Viele Probleme lassen sich nicht von Österreich aus lösen

Filzmaier betont, dass es durchaus objektive Politikerinnen und Politiker in den Regierungen auf Bundes- und Landesebene gebe. Ein Problem sei allerdings, dass sich die derzeit präsenten „Hauptprobleme“ wie die Teuerung aufgrund einer internationalen Inflation, die Klimakrise oder der Angriffskrieg in der Ukraine nicht von Österreich oder gar von Vorarlberg aus lösen ließen. „Nur darf das umgekehrt nicht zur Pauschal-Ausrede werden, nach dem Motto ‚Wir können eh nichts tun‘“, betont er.

Teil des Problems sei auch, dass eine Partei oft nur deshalb gewählt werde, weil die anderen Parteien „noch schlimmer“ seien, sagt Filzmaier. „Man befeuert auch das Negativ-Image, denn kaum kommt in der eigenen Partei – egal welche Parteifarbe – ein Skandal auf, heißt es sofort: ‚Die anderen machen das ja auch.‘“, gibt er zu bedenken. „Das führt dazu, dass die Menschen verdrossen sind, weil sie keine Alternative sehen“, sagt er.

Filzmaier zur Vertrauenskrise

Politologe Peter Filzmaier erläutert angesichts des schwindenden Vertrauens in die Politik, wie unsere Demokratie weiter lebendig bleiben kann.

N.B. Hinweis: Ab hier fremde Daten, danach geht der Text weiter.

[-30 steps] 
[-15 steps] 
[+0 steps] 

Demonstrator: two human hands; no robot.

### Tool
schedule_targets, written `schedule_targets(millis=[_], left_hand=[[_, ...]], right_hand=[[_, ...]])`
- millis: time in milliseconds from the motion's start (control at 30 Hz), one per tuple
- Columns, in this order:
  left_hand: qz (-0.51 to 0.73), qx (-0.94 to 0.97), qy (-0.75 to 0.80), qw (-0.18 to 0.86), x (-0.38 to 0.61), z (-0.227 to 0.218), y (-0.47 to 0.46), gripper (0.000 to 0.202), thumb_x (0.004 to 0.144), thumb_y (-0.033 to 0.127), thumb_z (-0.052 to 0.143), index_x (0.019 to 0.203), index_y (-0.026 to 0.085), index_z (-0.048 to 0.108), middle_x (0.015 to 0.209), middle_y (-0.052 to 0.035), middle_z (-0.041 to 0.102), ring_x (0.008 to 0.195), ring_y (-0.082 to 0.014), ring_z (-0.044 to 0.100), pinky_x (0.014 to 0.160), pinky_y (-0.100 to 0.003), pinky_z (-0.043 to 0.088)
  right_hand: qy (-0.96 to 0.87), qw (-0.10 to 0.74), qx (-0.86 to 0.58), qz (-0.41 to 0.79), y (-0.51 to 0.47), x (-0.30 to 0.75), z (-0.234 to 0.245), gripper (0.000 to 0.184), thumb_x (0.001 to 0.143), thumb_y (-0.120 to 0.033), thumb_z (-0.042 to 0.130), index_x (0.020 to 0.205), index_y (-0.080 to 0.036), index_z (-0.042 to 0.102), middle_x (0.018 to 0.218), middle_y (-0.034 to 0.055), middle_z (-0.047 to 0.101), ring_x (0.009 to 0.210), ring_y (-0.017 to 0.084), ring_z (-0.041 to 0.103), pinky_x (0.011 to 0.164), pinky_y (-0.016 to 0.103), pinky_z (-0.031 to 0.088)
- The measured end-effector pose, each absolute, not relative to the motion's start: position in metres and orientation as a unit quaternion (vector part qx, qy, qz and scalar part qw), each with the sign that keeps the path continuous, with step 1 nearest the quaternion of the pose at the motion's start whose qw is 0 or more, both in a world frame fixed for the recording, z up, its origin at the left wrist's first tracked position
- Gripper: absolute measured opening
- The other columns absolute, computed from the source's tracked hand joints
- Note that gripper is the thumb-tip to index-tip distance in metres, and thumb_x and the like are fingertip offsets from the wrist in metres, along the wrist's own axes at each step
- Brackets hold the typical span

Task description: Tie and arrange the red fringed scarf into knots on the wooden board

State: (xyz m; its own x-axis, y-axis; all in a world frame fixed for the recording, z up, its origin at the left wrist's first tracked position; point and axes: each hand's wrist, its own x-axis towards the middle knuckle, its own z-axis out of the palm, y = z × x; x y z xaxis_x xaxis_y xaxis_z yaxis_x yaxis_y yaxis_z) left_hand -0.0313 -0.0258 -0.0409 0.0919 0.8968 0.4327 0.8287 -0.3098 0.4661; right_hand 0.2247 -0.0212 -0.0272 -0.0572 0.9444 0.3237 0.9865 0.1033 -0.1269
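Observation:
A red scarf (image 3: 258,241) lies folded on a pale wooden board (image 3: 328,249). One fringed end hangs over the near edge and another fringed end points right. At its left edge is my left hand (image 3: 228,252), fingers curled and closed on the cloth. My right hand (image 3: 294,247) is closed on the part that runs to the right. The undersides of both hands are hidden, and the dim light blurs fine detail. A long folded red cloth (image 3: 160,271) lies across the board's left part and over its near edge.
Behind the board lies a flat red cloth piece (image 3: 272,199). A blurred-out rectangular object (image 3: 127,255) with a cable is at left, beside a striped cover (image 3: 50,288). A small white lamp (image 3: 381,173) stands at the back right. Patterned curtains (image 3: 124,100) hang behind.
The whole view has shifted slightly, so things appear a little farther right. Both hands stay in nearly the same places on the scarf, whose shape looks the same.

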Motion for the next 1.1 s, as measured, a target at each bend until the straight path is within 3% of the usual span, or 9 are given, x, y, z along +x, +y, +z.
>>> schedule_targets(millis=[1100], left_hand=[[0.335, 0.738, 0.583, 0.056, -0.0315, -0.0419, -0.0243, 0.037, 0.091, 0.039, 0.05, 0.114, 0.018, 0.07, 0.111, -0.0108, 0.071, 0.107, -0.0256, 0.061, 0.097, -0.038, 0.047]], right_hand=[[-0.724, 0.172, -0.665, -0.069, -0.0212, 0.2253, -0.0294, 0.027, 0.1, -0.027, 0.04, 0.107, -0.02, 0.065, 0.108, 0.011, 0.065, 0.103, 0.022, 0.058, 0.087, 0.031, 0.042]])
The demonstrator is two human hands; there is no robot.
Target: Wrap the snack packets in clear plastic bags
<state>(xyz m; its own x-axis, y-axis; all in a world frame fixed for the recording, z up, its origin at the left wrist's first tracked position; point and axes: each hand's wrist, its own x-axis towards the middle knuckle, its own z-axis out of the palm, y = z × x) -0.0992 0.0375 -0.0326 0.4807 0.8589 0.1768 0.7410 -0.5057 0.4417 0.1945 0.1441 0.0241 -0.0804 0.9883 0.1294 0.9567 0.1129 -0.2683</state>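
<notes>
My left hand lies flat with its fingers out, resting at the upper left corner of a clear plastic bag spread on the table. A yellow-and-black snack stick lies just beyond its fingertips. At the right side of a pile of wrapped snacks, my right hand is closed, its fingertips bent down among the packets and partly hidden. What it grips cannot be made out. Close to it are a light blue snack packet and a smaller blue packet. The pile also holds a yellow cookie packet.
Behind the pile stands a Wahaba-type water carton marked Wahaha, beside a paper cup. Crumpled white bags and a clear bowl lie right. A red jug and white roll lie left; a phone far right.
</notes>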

FPÖ profitiert vom „politischen Kurzzeitgedächtnis“

Parteien wie die FPÖ, die sich systemkritisch zeigen, sind derzeit wieder im Aufwind. „Die FPÖ profitiert natürlich vom politischen Kurzzeitgedächtnis“, schmunzelt Filzmaier. „Das Dilemma ist, dass scheinbar einfache Lösungen nicht immer funktionieren“, betont er. Deshalb sei die FPÖ auf Bundesebene immer an ihrer Regierungsbeteiligung gescheitert, die Regierungen seien vorzeitig zerbrochen und es habe Neuwahlen gegeben.

„Auch jetzt ist das die ‚Gretchenfrage‘. Zum Beispiel zu sagen, es gibt keine Russland-Sanktionen mehr, und dann haben wir sofort alle niedrigere Energiepreise und es gibt auch keine Teuerung mehr – so einfach funktioniert internationale Wirtschafts- und Währungspolitik leider nicht“, erklärt Filzmaier.